• **Instructions for the task**: As you work through the listing, transcribe every line exactly as it reads.

═══ Stored data ═══

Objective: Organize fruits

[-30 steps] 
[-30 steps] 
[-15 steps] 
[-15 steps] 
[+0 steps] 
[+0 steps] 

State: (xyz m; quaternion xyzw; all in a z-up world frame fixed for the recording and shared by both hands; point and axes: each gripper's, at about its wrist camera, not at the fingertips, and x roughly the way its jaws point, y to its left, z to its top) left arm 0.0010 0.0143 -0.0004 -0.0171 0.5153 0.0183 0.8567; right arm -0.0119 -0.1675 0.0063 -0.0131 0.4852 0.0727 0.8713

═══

• **Worked solution**:
Objective: Organize fruits

[-30 steps] 
[-30 steps] 
[-15 steps] 
[-15 steps] 
[+0 steps] 
[+0 steps] 

State: (xyz m; quaternion xyzw; all in a z-up world frame fixed for the recording and shared by both hands; point and axes: each gripper's, at about its wrist camera, not at the fingertips, and x roughly the way its jaws point, y to its left, z to its top) left arm 0.0010 0.0143 -0.0004 -0.0171 0.5153 0.0183 0.8567; right arm -0.0119 -0.1675 0.0063 -0.0131 0.4852 0.0727 0.8713

Nothing remains to add to the output.